• [YOUR ASSIGNMENT]:
Wherever the listing holds a picture, leave it out, and copy the remainder exactly.

• [COLLECTED DATA]:

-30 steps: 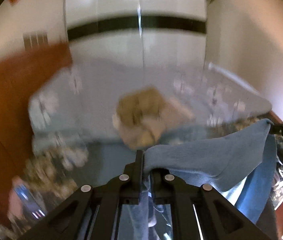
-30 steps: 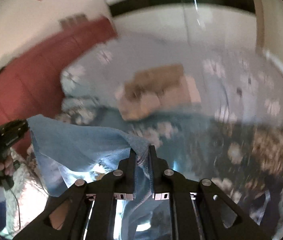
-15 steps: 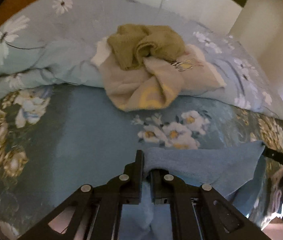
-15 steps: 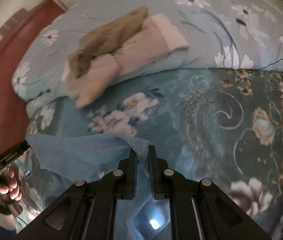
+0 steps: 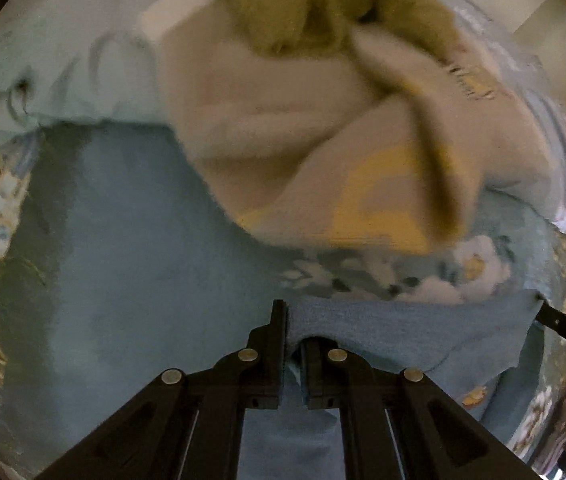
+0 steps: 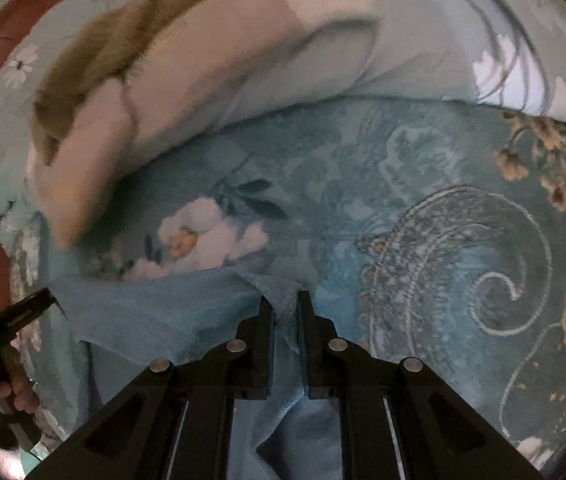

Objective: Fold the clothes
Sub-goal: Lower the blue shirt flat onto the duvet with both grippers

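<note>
Cloth, blue, is pinched at one corner by the left gripper and at another by the right gripper, stretched over the floral bedspread. Beige garments sit farther back. No readable writing.

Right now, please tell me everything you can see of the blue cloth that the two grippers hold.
The blue cloth is a soft, plain, towel-like fabric. Its upper edge is stretched between the two grippers: the left gripper is shut on one corner, the right gripper on the other. The rest hangs down below them in loose folds. It is held just above the flowered bedspread; I cannot tell whether its lower part touches the bed.
</note>
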Demonstrator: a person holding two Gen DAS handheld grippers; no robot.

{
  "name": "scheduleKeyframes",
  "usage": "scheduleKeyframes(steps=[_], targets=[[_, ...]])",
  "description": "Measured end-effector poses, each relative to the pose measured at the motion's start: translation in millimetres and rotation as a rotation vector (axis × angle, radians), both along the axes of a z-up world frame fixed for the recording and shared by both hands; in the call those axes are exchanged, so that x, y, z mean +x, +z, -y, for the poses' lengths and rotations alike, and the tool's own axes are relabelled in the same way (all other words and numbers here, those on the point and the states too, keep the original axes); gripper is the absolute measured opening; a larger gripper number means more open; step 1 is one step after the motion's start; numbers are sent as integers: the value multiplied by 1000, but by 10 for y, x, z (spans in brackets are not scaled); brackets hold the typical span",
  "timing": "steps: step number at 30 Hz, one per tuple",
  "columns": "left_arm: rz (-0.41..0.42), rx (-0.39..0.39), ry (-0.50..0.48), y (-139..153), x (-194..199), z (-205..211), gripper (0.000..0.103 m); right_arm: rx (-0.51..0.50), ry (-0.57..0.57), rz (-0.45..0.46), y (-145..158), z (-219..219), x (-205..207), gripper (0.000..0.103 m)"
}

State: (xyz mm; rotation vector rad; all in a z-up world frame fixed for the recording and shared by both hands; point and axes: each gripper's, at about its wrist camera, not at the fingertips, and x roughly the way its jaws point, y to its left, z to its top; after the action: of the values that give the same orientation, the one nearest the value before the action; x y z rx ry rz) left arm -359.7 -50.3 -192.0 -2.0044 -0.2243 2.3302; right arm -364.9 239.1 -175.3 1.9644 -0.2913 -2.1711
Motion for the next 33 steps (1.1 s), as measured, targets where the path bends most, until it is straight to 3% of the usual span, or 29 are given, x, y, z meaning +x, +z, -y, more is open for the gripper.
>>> scheduleKeyframes(steps=[4,7,12,18,23,26,29,31,33], targets=[[35,4,2,-161,-5,10,8,18,5,9,-102,31,-7,11],[41,57,3,-110,53,58,10,19,24,4,-63,25,17,11],[37,87,-26,135,343,155,41,66,74,-44,193,6,311,31],[-38,79,-78,601,1169,340,58,10,2,-126,646,-268,1216,41],[-7,94,-117,676,1891,394,59,0,-62,-115,747,-453,1964,42],[36,101,-133,588,2142,337,59,-23,-81,-80,699,-529,2236,42],[54,55,-143,467,2318,235,58,-50,-120,-69,708,-553,2409,42],[49,13,-132,446,2346,228,53,-77,-137,-77,769,-549,2467,42],[37,-7,-109,462,2350,266,36,-84,-132,-93,847,-508,2510,42]])
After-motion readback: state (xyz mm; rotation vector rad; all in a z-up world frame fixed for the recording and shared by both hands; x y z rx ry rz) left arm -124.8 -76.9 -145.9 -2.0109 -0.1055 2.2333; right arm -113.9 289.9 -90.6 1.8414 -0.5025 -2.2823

• [TASK SOLUTION]:
-30 steps: 
-30 steps: 
-15 steps: 
-15 steps: 
+0 steps: 
+0 steps: 

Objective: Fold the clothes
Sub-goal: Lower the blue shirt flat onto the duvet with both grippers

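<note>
Cloth, blue, is pinched at one corner by the left gripper and at another by the right gripper, stretched over the floral bedspread. Beige garments sit farther back. No readable writing.

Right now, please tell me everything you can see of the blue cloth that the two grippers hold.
The blue cloth is a soft, plain, towel-like fabric. Its upper edge is stretched between the two grippers: the left gripper is shut on one corner, the right gripper on the other. The rest hangs down below them in loose folds. It is held just above the flowered bedspread; I cannot tell whether its lower part touches the bed.
</note>
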Demonstrator: a person holding two Gen DAS handheld grippers; no robot.

{
  "name": "scheduleKeyframes",
  "usage": "scheduleKeyframes(steps=[_], targets=[[_, ...]])",
  "description": "Measured end-effector poses, each relative to the pose measured at the motion's start: translation in millimetres and rotation as a rotation vector (axis × angle, radians), both along the axes of a z-up world frame fixed for the recording and shared by both hands; in the call those axes are exchanged, so that x, y, z mean +x, +z, -y, for the poses' lengths and rotations alike, and the tool's own axes are relabelled in the same way (all other words and numbers here, those on the point and the states too, keep the original axes); gripper is the absolute measured opening; a larger gripper number means more open; step 1 is one step after the motion's start; numbers are sent as integers: the value multiplied by 1000, but by 10 for y, x, z (spans in brackets are not scaled); brackets hold the typical span",
  "timing": "steps: step number at 30 Hz, one per tuple",
  "columns": "left_arm: rz (-0.41..0.42), rx (-0.39..0.39), ry (-0.50..0.48), y (-139..153), x (-194..199), z (-205..211), gripper (0.000..0.103 m); right_arm: rx (-0.51..0.50), ry (-0.57..0.57), rz (-0.45..0.46), y (-145..158), z (-219..219), x (-205..207), gripper (0.000..0.103 m)"
}

State: (xyz mm; rotation vector rad; all in a z-up world frame fixed for the recording and shared by both hands; point and axes: each gripper's, at about its wrist camera, not at the fingertips, and x roughly the way its jaws point, y to its left, z to its top; after the action: of the values that give the same orientation, the one nearest the value before the action; x y z rx ry rz) left arm -359.7 -50.3 -192.0 -2.0044 -0.2243 2.3302; right arm -364.9 239.1 -175.3 1.9644 -0.2913 -2.1711
Motion for the next 33 steps (1.1 s), as measured, targets where the path bends most, until it is straight to 3% of the usual span, or 29 are given, x, y, z meaning +x, +z, -y, more is open for the gripper.
>>> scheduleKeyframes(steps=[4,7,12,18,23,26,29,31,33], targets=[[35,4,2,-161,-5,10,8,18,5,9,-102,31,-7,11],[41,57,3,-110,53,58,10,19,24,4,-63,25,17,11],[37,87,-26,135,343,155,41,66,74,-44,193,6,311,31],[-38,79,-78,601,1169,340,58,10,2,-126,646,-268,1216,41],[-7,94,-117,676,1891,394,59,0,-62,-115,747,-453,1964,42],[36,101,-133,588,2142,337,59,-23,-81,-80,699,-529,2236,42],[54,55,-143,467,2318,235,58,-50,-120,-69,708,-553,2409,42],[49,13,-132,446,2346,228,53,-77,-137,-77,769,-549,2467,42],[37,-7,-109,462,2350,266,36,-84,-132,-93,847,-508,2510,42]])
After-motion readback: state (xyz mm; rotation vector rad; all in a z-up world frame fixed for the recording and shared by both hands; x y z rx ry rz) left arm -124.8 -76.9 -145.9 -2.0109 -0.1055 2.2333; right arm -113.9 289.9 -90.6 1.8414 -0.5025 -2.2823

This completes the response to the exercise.